I’ve seen a lot of really beautiful marbled objects lately—from the gorgeous marbled leather clutches from Scout & Catalogue, to Leah Ball’s marbled porcelain vessels, to this colorful garland from A Subtle Revelry. Marbling looks just as great in monochrome or in a riot of colors, and, with a little ingenuity, can be done on an astonishing array of surfaces and with a wide variety of media. Its subtle swirls and spots had me itching to make marbled pieces of my own!
So, when I saw this beautiful necklace from Fog and Cedar, I set out to learn how to make my own marbled polymer clay beads. Surprisingly, however, I couldn’t find a good, simple tutorial anywhere—no diy blog posts, no youtube videos. Nada. However, I remembered making similar beads as a kid—I loved working with polymer clay as a youngster—and I thought I could probably figure out the technique again through good old trial and error.

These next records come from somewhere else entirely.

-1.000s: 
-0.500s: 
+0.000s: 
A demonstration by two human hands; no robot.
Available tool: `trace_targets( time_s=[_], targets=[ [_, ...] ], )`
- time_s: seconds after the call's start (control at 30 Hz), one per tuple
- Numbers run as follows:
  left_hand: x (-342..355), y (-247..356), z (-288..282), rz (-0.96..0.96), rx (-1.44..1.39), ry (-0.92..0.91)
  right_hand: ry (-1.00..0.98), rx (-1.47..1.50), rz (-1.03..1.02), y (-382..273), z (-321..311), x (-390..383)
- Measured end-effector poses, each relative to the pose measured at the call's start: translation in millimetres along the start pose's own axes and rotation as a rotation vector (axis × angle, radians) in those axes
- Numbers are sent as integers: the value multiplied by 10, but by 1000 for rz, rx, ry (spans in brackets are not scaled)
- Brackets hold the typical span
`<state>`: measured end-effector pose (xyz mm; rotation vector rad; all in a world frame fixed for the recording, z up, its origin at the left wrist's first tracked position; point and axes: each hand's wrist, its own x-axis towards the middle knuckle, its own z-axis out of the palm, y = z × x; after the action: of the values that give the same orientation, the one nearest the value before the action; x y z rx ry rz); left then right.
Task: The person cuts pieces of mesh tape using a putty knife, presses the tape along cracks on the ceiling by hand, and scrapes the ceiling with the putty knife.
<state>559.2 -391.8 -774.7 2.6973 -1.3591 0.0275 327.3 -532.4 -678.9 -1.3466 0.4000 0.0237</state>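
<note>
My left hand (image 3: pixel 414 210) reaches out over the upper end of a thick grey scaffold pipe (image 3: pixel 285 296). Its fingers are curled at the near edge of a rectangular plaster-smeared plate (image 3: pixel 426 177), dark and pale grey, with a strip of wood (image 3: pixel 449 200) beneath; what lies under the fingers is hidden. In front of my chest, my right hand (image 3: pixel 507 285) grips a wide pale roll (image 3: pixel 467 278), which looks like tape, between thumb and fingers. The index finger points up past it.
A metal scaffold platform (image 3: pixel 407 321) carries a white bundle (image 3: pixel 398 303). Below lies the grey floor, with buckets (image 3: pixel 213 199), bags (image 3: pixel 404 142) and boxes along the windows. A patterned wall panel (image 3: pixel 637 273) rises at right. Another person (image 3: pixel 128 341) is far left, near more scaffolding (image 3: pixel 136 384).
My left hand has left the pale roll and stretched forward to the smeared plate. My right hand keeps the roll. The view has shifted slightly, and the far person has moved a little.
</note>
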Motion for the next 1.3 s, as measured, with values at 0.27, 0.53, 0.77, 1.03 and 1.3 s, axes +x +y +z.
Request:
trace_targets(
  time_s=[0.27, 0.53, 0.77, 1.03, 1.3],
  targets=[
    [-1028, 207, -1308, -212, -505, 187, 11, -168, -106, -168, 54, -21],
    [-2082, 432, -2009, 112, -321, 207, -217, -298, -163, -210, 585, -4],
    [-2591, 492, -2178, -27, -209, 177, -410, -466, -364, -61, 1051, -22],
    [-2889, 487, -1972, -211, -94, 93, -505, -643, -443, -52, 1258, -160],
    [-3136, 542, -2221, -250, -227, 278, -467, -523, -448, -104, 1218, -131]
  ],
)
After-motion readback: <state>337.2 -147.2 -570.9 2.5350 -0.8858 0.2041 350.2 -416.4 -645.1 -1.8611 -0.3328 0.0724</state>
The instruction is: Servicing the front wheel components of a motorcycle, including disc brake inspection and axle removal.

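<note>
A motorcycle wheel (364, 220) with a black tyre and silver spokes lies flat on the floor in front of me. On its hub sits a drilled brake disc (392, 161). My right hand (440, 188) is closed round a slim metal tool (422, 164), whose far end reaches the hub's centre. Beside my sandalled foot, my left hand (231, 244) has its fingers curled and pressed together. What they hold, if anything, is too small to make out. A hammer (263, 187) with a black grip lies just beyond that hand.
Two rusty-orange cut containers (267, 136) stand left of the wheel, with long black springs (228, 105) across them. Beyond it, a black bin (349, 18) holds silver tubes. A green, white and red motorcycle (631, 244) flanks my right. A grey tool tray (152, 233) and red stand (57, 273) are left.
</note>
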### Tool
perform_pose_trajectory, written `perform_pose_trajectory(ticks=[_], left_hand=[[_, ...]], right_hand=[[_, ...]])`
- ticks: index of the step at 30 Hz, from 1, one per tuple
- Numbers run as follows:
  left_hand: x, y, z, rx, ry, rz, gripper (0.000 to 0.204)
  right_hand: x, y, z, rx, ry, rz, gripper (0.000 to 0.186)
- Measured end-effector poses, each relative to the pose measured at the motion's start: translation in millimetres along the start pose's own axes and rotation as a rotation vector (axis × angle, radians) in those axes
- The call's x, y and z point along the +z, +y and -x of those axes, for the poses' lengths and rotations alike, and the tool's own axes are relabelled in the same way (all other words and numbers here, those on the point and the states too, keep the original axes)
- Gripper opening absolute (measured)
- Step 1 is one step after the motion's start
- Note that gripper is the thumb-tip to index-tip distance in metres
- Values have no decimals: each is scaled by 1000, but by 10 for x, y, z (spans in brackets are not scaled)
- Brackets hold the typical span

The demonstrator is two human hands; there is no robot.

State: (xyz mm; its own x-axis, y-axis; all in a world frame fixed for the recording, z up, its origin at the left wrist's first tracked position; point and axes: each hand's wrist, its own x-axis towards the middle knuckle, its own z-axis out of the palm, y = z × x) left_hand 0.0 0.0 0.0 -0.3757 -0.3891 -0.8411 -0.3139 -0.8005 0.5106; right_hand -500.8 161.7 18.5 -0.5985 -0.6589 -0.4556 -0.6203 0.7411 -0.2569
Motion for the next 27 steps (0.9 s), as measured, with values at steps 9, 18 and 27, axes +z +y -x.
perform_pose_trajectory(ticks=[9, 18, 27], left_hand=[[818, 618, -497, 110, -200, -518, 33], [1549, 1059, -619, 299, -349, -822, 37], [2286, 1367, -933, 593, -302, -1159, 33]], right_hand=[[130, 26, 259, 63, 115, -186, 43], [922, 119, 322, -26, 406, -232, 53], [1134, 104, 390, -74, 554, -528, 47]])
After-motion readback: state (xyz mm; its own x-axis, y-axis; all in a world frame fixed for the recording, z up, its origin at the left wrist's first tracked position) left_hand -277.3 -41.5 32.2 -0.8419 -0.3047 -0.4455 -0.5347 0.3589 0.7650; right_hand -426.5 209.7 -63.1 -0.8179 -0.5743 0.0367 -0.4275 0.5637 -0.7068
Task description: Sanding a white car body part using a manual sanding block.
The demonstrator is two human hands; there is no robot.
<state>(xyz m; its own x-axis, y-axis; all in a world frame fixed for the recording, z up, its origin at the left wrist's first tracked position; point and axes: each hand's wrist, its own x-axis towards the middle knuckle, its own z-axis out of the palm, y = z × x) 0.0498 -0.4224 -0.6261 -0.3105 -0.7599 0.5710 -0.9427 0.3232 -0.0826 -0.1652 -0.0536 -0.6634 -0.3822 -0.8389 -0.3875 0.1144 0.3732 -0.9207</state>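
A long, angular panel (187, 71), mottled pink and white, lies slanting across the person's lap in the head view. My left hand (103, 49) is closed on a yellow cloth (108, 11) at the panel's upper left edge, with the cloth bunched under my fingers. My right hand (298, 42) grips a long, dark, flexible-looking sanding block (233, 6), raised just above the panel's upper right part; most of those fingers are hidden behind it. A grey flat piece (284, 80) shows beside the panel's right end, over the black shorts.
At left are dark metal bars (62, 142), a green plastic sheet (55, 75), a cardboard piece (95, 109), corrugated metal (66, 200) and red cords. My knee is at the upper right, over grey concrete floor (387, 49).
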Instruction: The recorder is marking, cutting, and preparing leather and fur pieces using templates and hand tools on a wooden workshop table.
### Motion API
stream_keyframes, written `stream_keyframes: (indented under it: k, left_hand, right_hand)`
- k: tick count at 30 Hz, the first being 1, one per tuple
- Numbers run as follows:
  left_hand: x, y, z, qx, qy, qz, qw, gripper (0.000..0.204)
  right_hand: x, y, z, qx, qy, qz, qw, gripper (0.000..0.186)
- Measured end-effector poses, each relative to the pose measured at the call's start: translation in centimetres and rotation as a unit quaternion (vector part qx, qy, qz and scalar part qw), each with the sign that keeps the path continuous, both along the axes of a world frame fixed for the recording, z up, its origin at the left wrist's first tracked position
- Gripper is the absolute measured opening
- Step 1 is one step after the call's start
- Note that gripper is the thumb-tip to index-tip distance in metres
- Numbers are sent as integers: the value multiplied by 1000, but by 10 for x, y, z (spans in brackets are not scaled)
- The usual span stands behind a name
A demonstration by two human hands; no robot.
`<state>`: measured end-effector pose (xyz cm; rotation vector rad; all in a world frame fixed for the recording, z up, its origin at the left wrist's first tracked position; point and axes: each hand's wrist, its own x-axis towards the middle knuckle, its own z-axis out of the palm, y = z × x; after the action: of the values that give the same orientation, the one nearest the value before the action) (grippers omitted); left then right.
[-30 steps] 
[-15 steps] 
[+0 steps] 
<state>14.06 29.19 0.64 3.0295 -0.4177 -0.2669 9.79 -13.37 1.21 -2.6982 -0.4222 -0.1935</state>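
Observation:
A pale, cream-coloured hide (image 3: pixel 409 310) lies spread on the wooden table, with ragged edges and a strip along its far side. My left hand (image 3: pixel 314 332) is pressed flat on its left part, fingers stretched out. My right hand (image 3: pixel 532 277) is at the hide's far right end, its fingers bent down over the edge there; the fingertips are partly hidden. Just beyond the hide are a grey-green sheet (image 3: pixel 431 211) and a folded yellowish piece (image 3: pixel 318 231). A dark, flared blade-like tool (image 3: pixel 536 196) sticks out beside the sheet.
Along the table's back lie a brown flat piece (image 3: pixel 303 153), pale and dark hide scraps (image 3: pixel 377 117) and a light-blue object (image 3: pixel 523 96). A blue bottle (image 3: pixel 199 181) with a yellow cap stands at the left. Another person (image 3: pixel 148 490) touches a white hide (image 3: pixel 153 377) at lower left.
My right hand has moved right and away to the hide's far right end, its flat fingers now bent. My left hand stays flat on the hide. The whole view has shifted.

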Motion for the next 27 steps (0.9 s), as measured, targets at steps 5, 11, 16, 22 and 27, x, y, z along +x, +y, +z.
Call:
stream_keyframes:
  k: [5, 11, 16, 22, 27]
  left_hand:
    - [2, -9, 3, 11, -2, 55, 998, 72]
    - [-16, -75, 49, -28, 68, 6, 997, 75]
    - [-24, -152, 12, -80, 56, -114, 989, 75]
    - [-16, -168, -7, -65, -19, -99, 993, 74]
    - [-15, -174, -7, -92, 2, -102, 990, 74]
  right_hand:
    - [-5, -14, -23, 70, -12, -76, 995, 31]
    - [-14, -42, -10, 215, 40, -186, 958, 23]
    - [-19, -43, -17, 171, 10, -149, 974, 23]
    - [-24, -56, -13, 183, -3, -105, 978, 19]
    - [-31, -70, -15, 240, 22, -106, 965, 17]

First, here’s what you’ll need:
- At least 2 colors of polymer clay—2 oz blocks will do, and, if you’re only making a few beads, like me, then you’ll have plenty of clay left over for other projects.
- wax paper
- bead mandrel, or round toothpick (for my smaller beads I used a darning needle)
- thread or cord
- closure (optional)
- knife or razor for cutting clay (optional)
Begin by laying down a piece of wax paper to protect your work surface, and to provide a texture-less surface on which to roll your beads. Break off a chunk of clay slightly smaller than you want your final bead to be in your primary color—I used black. Condition the clay, kneading it and rolling it between your palms until it becomes pliable. Break off a smaller chunk of your secondary color—in my case, white—and condition it as well.
Divide our secondary clay into small pieces—you can roll it out into ropes, pinch pieces off, whatever. Then, stick these pieces to the outside of your primary clay. Roll between your palms, then use your work surface to roll the clay into a log.
Twist the log, so that a swirled pattern begins to appear. Then, pinch and pull the clay to vary the direction of the swirls. This is key—this is how the clay takes on a marbled look rather than a simply striped look. The hallmark of marbling is that the swirls often turn back on themselves and create irregular shapes. Repeat these steps until you are satisfied with the pattern of your bead.
Roll the bead into its desired shape, then, using your mandrel or a round toothpick (or a thin piece or wire or a needle for smaller beads), poke a hole through the center of the bead. Bake according to the directions on the clay package.
Finally, simply thread your beads and voila! A lovely marbled necklace. I closed my necklace using a double fisherman’s knot—there’s a handy tutorial here.